Many of his fellow travellers died. The hobo lifestyle exposes one to all sorts of dangers beyond the basic danger of jumping on a moving train: the elements, criminals, unsavory public officials and sheriffs, hunger.
Woody Guthrie did many things in his life, but he's most famous for his songwriting. A great article on Woody Guthrie in The Washington Post reminds us: "But Guthrie’s long-term influence as a singer-songwriter can’t be overstated. 'For the folk revivalists,' Place says, 'Woody was the great folksinger, the authentic voice. He wasn’t the first to do this, but [with] the concept of the singer-songwriter, he was the really big one. Nowadays, most people who play acoustic guitar are going to play their own songs. But before Guthrie,hardly anyone was doing that.'” (Jeff Place is an archivist for the Smithsonian’s Center for Folklife and Cultural Heritage).
Guthrie was not what has come to be the stereotype of the morose singer-songwriter, working out relationships in song. No, Guthrie saw himself fighting injustice and preserving the lives of those society forgets or casts out. He had a sticker on his guitar that declared, "This machine kills fascists." And in some ways, he singlehandedly made great strides, dragging society along with him, in making our culture more inclusive.
It's even more amazing when you consider how little musical training he had. He couldn't read music, but that didn't stop him. He often used songs that were already in existence and changed the lyrics. In many ways, it's a brilliant technique. Not only could he remember them this way, but others could too.
A recent episode of Talk of the Nation includes this nugget: "Guthrie, you know, he consciously used older melodies - and a lot of composers have done that - so that the audience can immediately pick up on it. So you, like, start singing - you know, like the song we listened to, 'Big City Ways,' is based off a major country hit at the time called 'Brown's Ferry Blues.' So everybody who was like - who knew that song could just immediately pick up on it and sing along. And that was, you know - and people say, OK. Is that stealing? No. It's just the way that topical songs work. People wanted - well, he wanted these things to be sung by the people" (Hear or read the NPR program here).
I've often wondered if poets should be taking their cues from Woody Guthrie, if poetry might not be an endangered art form if more of us did. I've written before about sneering dismissals about poetry being accessible--but artists like Guthrie remind us of the importance of accessibility, especially if we're looking to make meaningful changes in the world.

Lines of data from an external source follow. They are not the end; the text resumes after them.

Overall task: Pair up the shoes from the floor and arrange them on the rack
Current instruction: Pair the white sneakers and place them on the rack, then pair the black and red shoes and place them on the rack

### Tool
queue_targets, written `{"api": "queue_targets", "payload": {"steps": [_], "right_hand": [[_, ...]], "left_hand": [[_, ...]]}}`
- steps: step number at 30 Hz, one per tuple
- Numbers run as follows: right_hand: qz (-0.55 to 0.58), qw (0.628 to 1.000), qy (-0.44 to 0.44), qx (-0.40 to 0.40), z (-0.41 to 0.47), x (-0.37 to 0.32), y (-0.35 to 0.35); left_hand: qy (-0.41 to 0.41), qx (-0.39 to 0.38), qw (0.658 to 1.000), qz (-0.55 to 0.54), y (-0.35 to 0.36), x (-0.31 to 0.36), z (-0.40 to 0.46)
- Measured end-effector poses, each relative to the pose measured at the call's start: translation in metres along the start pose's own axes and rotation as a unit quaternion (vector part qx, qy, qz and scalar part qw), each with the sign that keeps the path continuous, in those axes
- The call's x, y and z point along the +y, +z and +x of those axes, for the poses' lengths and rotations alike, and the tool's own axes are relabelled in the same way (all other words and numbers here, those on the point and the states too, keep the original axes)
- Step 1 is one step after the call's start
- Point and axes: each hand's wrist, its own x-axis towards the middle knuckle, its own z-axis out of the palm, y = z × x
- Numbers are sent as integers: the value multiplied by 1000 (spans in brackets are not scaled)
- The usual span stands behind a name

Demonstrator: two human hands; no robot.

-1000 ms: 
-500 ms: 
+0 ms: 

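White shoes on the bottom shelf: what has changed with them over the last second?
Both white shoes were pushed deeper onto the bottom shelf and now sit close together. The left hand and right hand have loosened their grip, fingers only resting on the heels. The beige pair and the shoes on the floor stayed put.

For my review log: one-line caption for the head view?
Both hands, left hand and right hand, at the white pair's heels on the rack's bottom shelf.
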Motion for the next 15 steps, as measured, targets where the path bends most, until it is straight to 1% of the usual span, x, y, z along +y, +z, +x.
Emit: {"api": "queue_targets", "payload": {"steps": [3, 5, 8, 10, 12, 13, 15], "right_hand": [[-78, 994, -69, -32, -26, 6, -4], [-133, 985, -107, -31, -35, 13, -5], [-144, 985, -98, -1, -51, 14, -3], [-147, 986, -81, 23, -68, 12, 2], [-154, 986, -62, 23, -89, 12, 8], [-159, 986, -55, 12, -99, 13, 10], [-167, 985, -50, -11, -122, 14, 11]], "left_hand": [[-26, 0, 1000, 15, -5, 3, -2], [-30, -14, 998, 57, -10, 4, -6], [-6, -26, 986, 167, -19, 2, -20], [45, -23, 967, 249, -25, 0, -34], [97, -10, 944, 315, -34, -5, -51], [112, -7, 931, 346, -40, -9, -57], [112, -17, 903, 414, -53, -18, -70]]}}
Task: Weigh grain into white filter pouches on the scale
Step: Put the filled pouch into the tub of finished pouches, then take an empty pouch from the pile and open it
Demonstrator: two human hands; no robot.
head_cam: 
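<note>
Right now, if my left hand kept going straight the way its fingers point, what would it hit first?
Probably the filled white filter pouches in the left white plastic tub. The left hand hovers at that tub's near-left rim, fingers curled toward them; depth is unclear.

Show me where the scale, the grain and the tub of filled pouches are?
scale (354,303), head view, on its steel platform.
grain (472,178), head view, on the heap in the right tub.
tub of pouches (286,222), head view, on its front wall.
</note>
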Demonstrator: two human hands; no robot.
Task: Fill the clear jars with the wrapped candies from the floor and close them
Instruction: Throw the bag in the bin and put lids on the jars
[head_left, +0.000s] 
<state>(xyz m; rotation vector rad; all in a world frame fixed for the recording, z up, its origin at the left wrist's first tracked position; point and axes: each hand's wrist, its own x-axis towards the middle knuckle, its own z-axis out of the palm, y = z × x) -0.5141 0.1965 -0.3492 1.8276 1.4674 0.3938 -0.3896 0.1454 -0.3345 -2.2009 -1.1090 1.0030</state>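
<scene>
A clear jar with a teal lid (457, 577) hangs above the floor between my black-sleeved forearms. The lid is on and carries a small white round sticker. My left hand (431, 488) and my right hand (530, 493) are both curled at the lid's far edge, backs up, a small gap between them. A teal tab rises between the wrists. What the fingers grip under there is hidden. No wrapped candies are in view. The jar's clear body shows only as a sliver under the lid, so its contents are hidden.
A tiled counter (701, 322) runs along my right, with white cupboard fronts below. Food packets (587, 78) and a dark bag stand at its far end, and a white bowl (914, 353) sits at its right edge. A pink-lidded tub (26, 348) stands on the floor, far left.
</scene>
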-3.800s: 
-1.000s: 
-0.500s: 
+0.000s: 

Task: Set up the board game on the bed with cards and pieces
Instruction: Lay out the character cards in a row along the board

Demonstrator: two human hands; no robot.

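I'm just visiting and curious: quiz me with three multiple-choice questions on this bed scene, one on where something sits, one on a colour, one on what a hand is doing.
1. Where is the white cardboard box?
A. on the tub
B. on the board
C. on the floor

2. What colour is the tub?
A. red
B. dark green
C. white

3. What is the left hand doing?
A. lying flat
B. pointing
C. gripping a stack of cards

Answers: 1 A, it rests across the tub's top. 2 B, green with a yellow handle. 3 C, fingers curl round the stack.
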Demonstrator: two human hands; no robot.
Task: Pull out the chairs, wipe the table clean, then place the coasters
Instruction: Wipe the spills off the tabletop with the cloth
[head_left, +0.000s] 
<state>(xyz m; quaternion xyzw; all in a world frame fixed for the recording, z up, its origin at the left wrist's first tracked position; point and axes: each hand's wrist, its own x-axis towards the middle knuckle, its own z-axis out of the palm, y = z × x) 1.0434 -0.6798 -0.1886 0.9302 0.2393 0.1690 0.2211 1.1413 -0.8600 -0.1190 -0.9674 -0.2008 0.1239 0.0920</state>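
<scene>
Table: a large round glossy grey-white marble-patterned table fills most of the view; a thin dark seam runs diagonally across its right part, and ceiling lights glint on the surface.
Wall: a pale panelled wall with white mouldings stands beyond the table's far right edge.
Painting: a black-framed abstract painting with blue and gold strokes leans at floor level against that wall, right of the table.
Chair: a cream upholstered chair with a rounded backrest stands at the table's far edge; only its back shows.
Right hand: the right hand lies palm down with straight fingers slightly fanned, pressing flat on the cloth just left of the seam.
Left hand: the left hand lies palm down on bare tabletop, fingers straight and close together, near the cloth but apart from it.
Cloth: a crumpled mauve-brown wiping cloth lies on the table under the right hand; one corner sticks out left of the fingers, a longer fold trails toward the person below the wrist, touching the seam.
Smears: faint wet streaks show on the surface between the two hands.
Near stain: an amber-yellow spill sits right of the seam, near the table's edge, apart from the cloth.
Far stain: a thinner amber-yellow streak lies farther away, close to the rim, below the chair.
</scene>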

Today, on the 100th anniversary of Guthrie's birth, is a good time to think about our own art. What do we hope to accomplish? If we championed the forgotten and the outcast, which groups would we showcase in our work? Can protest art be more beautiful and enticing than it has been? Can we be angry without being alienating?
On the hundredth anniversary of our own births, what would we hope that future scholars and historians focused upon?